-- Exercise aim --
Return the listing exactly as it appears, but strip out the images.

┌─ Given material

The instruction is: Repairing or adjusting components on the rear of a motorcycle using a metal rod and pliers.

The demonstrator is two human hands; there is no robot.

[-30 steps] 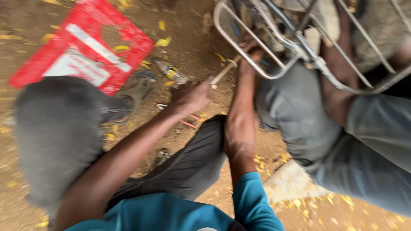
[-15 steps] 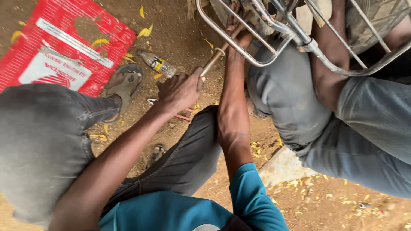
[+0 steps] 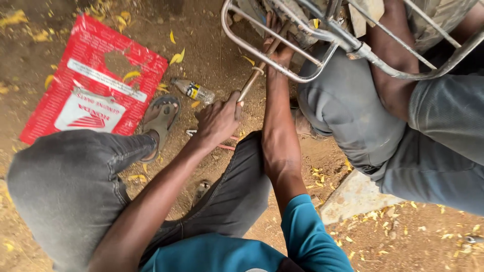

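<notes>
The left grip (image 3: pixel 218 120) is pinched on the lower end of a thin brown wooden-handled rod (image 3: pixel 256 73), which slants up to the grey metal tube rack (image 3: pixel 262 53). The right grip (image 3: pixel 279 44) reaches into that rack; its closure cannot be told.

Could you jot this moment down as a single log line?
left hand: grips rod low | right hand: at rod top, under metal rack | ground: red bag, bottle
</notes>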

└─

-- Response box --
The instruction is: Repairing or adjusting components on the rear of a motorcycle using a metal rod and pliers.

The demonstrator is two human hands; there is no robot.

[-30 steps] 
[-15 steps] 
[+0 steps] 

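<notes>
The left grip (image 3: pixel 218 120) is pinched on the lower end of a thin brown wooden-handled rod (image 3: pixel 256 73), which slants up to the grey metal tube rack (image 3: pixel 262 53). The right grip (image 3: pixel 279 44) reaches into that rack; its closure cannot be told.

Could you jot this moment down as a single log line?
left hand: grips rod low | right hand: at rod top, under metal rack | ground: red bag, bottle
</notes>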

The response is finished, and the exercise is complete.